▶ **TASK REQUIREMENTS**:
Output only the lines below from the one containing "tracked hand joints" to the one containing "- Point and", exactly as written, both ends kept.

▶ **MATERIAL FOR THE TASK**:
______________________________
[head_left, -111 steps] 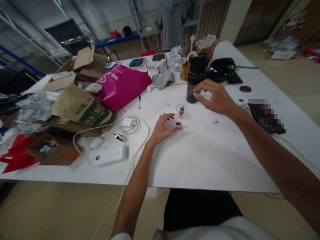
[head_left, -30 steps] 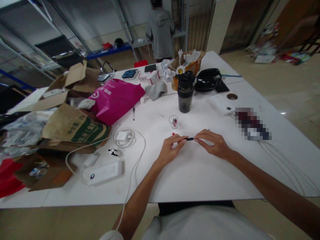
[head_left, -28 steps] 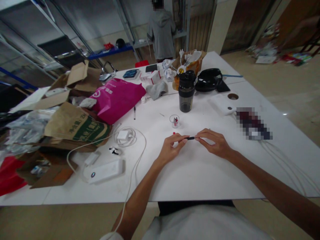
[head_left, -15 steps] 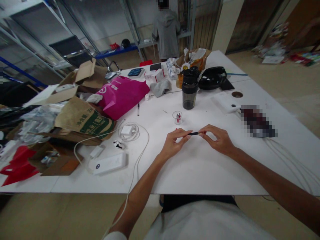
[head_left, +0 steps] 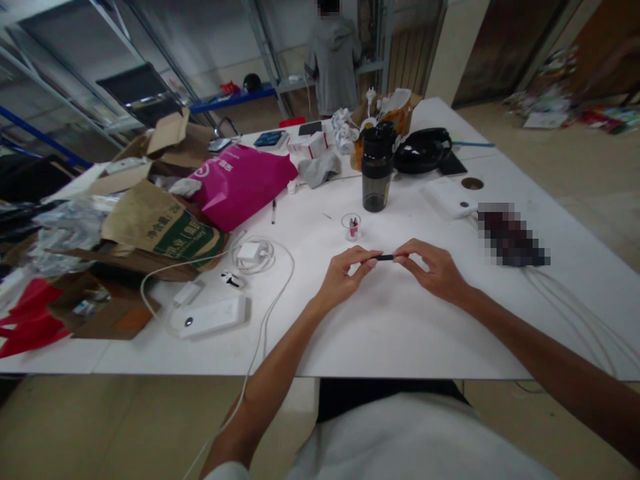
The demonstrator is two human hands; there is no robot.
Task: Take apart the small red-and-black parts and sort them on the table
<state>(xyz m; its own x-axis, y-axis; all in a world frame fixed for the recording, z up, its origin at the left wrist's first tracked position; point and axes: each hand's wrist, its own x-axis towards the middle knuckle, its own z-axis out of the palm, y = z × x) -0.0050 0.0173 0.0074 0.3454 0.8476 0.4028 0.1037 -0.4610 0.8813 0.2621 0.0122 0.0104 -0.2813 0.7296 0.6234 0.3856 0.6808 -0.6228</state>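
At white table [head_left: 380,340], L hand [head_left: 340,277] & R hand [head_left: 434,270] are pinching opp. ends of small black rod [head_left: 385,257] nr clear cup [head_left: 346,231]; uneven fingertip pressure is poss. risking a slip.

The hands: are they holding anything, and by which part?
A small black stick, pinched at its ends: left hand on one, right hand on the other.

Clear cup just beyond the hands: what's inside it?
The clear cup holds small red and dark pieces, roughly upright. They overlap, so their number, and anything covered behind them, can't be made out.
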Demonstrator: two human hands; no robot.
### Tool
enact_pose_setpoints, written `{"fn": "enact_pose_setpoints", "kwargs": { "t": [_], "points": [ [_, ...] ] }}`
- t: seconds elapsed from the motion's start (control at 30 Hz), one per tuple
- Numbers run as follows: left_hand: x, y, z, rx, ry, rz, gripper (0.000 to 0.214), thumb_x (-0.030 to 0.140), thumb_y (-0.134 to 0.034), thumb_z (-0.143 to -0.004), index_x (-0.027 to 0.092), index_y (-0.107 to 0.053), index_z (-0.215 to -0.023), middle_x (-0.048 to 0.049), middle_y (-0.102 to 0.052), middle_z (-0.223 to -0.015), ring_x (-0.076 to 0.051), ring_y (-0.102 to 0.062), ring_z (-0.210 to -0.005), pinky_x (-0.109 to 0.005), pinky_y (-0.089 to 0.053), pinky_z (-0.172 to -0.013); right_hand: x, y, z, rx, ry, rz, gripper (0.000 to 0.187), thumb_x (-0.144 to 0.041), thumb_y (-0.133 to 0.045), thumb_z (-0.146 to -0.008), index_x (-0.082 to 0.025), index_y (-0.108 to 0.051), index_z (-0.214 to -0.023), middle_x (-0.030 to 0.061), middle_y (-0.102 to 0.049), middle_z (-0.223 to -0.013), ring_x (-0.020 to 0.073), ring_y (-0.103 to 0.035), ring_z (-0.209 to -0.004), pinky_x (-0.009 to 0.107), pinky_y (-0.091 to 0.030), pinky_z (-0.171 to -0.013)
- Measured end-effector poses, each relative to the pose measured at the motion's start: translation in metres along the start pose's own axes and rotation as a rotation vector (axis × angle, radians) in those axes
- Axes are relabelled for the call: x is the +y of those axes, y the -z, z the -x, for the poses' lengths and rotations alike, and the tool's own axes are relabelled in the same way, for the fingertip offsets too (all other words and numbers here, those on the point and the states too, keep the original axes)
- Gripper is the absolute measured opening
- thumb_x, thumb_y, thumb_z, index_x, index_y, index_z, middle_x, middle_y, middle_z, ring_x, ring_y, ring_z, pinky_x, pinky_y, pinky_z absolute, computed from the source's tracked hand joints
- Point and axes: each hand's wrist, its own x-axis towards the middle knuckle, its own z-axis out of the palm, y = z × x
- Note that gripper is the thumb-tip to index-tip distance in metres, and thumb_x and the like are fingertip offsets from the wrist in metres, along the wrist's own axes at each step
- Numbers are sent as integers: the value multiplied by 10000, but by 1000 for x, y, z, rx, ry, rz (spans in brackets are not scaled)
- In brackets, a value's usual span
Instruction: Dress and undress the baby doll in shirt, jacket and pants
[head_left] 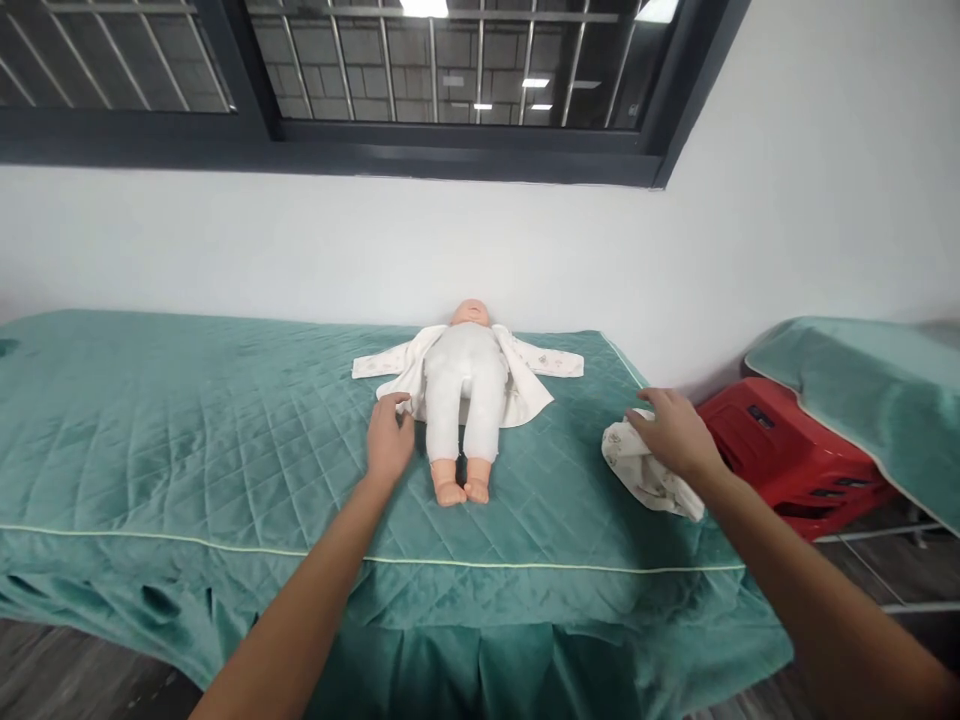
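A baby doll (466,365) with a white cloth body lies on its back, feet toward me. Beneath it spreads a white patterned baby jacket (529,400), its front open and both sleeves stretched out sideways. My left hand (390,440) is at the jacket's lower left corner, thumb and fingers slightly apart; whether it touches the cloth I cannot tell. To the right lies a bunched white patterned garment (649,472). Over its upper edge hovers or rests my right hand (671,430), fingers apart and partly hiding it.
A green quilted cover (225,430) lies over the bed, with piping along its front edge. Right of it stands a red plastic object (795,450) beside another green-covered surface (877,390). Behind are a white wall (300,245) and a dark-framed barred window (450,150).
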Motion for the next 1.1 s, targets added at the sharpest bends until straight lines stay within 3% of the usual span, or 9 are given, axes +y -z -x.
{"fn": "enact_pose_setpoints", "kwargs": {
  "t": [0.1, 0.2, 0.33, 0.43, 0.5, 0.57, 0.73, 0.93, 1.1],
  "points": [
    [18, 2, 0, -9, 13, 97, 332, 132, -454, -854, 208, -592, -1145, -108, -650, -1173, -248, -600, -1128, -443, -489, -994, 28, 3, -18, -380, -116, -71, 351, -440, -631, -825, -132, -699, -978, 156, -723, -1027, 302, -657, -947, 379, -462, -812],
    [46, 7, -2, -57, -44, 190, 335, 118, -462, -840, 210, -603, -1130, -91, -659, -1173, -239, -595, -1159, -433, -485, -1012, 25, 6, -28, -544, -60, -120, 269, -414, -710, -724, -172, -703, -840, 101, -737, -907, 272, -659, -860, 345, -452, -744],
    [96, 17, -5, -166, -24, 383, 332, 144, -502, -855, 205, -571, -1175, -94, -644, -1234, -216, -628, -1120, -412, -505, -984, -22, 34, -27, -695, 38, -183, 183, -318, -759, -626, -200, -687, -746, 37, -705, -769, 207, -612, -697, 298, -415, -615],
    [139, 25, -6, -471, -33, 592, 373, 252, -602, -871, 221, -552, -1240, -97, -646, -1272, -217, -633, -1138, -398, -508, -984, -80, 75, -17, -860, 336, -345, 194, -380, -701, -729, -210, -668, -817, 11, -660, -768, 170, -552, -656, 276, -374, -575],
    [164, 34, -7, -690, -81, 680, 416, 332, -673, -853, 235, -576, -1246, -92, -647, -1298, -235, -602, -1214, -387, -497, -1005, -120, 104, -10, -854, 534, -411, 228, -421, -713, -753, -215, -625, -799, -10, -620, -761, 155, -516, -673, 263, -354, -586],
    [184, 49, -13, -801, -137, 683, 392, 379, -700, -840, 237, -618, -1197, -79, -652, -1296, -243, -597, -1217, -374, -495, -995, -154, 130, -5, -806, 636, -449, 236, -411, -711, -777, -212, -588, -753, -19, -598, -769, 143, -500, -691, 254, -352, -599],
    [204, 108, -34, -773, -128, 499, 276, 450, -703, -823, 181, -647, -841, -18, -662, -839, -166, -632, -779, -263, -497, -661, -190, 161, -4, -774, 680, -579, 234, -384, -756, -767, -202, -666, -883, -6, -641, -836, 137, -542, -727, 251, -400, -631],
    [224, 169, -46, -695, -181, 524, 253, 342, -812, -730, 170, -657, -830, -6, -642, -807, -137, -627, -714, -224, -500, -603, -212, 178, -1, -966, 705, -799, 345, -512, -705, -828, -173, -688, -771, 9, -646, -764, 131, -582, -693, 257, -452, -623],
    [237, 199, -51, -558, -133, 562, 278, 306, -841, -712, 160, -672, -877, -4, -629, -721, -151, -656, -659, -228, -522, -561, -236, 206, 4, -749, 758, -960, 315, -416, -813, -770, -176, -613, -734, -35, -580, -673, 91, -540, -609, 214, -420, -547]
  ]
}}
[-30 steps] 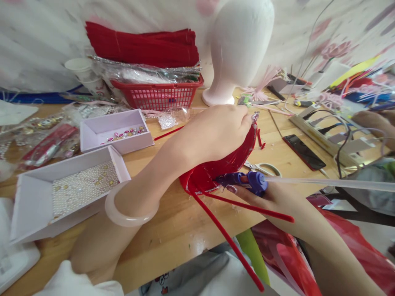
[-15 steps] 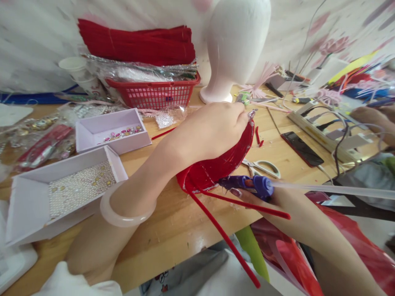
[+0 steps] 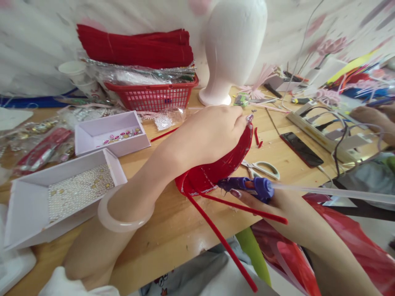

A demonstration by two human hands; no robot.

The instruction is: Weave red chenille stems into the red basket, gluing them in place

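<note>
Light-brown wooden tabletop [image 3: 166, 238]. The left hand [image 3: 219, 129], closed, grips the far end of a curved red fuzzy-textured piece [image 3: 206, 172] between both hands; the right hand [image 3: 277, 201] wraps a blue plastic glue gun [image 3: 261, 188], nozzle beside the piece's near edge.

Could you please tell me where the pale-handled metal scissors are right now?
In the head view, the scissors lie right of centre on the brown wooden table, between the blue plastic glue gun and the flat black phone.
</note>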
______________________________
▶ **FINISHED TASK**:
- thumb_x, thumb_y, thumb_z, index_x, index_y, index_z, middle_x, middle_y, middle_z, ring_x, ring_y, ring_z, pinky_x, pinky_y, pinky_z absolute, computed from the source's tracked hand joints
- Point and axes: each hand's wrist, its own x-axis towards the middle knuckle, its own z-axis out of the palm, y = z × x

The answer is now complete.